_WORK TO BE COMPLETED_
For every line in the material, set down an identical one.

_SOURCE DATA_
============================================================

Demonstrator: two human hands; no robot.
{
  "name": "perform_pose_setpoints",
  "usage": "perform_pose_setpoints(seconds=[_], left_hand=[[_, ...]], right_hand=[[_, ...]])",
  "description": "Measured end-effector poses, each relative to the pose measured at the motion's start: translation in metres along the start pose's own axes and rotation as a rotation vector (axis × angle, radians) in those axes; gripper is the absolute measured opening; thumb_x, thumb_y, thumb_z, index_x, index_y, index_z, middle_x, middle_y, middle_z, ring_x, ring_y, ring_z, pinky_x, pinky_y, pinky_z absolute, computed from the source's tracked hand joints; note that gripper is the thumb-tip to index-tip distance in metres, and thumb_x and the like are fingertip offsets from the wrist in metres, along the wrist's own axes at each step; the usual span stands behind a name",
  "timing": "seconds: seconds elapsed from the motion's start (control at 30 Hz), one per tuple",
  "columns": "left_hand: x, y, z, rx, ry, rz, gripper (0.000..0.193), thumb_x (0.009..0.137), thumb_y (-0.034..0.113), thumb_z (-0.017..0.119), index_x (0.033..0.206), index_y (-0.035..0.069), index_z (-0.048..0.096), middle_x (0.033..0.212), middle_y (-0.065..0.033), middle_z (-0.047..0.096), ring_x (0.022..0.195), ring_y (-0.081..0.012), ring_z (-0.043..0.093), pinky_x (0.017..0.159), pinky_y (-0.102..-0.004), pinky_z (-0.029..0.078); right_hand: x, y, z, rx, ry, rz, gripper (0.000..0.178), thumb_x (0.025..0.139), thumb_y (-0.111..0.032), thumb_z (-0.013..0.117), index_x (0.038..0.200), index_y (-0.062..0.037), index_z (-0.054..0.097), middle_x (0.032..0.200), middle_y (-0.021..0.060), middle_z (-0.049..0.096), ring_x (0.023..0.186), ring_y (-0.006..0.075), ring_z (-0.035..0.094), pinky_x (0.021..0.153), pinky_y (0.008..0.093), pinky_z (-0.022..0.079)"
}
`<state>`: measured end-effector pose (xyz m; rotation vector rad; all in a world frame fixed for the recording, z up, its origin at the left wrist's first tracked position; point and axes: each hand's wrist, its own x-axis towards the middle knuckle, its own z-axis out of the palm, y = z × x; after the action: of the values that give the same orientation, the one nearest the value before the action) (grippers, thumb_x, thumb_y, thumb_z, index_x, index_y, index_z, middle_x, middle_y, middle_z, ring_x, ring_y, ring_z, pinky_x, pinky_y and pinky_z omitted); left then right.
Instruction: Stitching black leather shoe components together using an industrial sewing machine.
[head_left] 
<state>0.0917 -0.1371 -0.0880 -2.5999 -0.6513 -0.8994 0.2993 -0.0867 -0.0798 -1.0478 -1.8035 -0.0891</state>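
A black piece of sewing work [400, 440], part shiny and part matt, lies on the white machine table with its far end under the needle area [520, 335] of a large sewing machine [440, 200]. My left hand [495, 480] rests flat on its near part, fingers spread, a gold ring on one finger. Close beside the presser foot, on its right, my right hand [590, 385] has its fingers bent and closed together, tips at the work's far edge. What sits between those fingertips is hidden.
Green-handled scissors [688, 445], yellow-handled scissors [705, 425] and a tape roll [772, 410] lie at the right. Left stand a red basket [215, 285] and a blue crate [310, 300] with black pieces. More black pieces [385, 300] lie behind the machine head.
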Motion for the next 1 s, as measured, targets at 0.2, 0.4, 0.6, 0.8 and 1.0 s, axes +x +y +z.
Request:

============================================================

_RESULT BELOW_
Demonstrator: two human hands; no robot.
{
  "name": "perform_pose_setpoints",
  "usage": "perform_pose_setpoints(seconds=[_], left_hand=[[_, ...]], right_hand=[[_, ...]])",
  "description": "Measured end-effector poses, each relative to the pose measured at the motion's start: translation in metres along the start pose's own axes and rotation as a rotation vector (axis × angle, radians) in those axes; gripper is the absolute measured opening; thumb_x, thumb_y, thumb_z, index_x, index_y, index_z, middle_x, middle_y, middle_z, ring_x, ring_y, ring_z, pinky_x, pinky_y, pinky_z absolute, computed from the source's tracked hand joints; note that gripper is the thumb-tip to index-tip distance in metres, and thumb_x and the like are fingertip offsets from the wrist in metres, along the wrist's own axes at each step; the usual span stands behind a name",
  "timing": "seconds: seconds elapsed from the motion's start (control at 30 Hz), one per tuple",
  "columns": "left_hand: x, y, z, rx, ry, rz, gripper (0.000..0.193), thumb_x (0.009..0.137), thumb_y (-0.034..0.113), thumb_z (-0.017..0.119), index_x (0.033..0.206), index_y (-0.035..0.069), index_z (-0.048..0.096), middle_x (0.033..0.212), middle_y (-0.065..0.033), middle_z (-0.047..0.096), ring_x (0.022..0.195), ring_y (-0.081..0.012), ring_z (-0.043..0.093), pinky_x (0.017..0.159), pinky_y (-0.102..-0.004), pinky_z (-0.029..0.078); right_hand: x, y, z, rx, ry, rz, gripper (0.000..0.178), thumb_x (0.025..0.139), thumb_y (-0.111..0.032), thumb_z (-0.013..0.117), index_x (0.038..0.200), index_y (-0.062..0.037), index_z (-0.054..0.097), middle_x (0.032..0.200), middle_y (-0.021..0.060), middle_z (-0.049..0.096), ring_x (0.023..0.186), ring_y (-0.006..0.075), ring_z (-0.035..0.094), pinky_x (0.021..0.153), pinky_y (0.008..0.093), pinky_z (-0.022..0.079)"
}
`<state>`: measured end-effector pose (xyz m; rotation vector rad; all in a world frame fixed for the recording, z up, its origin at the left wrist's first tracked position; point and axes: each hand's wrist, its own x-axis towards the middle knuckle, its own z-axis out of the palm, y = z × x; after the action: of the values that give the same orientation, the one nearest the value before the action) (grippers, thumb_x, thumb_y, thumb_z, index_x, index_y, index_z, middle_x, middle_y, middle_z, ring_x, ring_y, ring_z, pinky_x, pinky_y and pinky_z omitted); left then right.
Instruction: Stitching black leather shoe components together using an industrial sewing machine.
[head_left] 
<state>0.0917 -0.1371 -0.0880 -2.5999 -0.6513 -0.8994 0.2993 -0.0867 -0.0798 -1.0478 -1.8035 -0.0891</state>
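A black piece of sewing work [400, 440], part shiny and part matt, lies on the white machine table with its far end under the needle area [520, 335] of a large sewing machine [440, 200]. My left hand [495, 480] rests flat on its near part, fingers spread, a gold ring on one finger. Close beside the presser foot, on its right, my right hand [590, 385] has its fingers bent and closed together, tips at the work's far edge. What sits between those fingertips is hidden.
Green-handled scissors [688, 445], yellow-handled scissors [705, 425] and a tape roll [772, 410] lie at the right. Left stand a red basket [215, 285] and a blue crate [310, 300] with black pieces. More black pieces [385, 300] lie behind the machine head.
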Motion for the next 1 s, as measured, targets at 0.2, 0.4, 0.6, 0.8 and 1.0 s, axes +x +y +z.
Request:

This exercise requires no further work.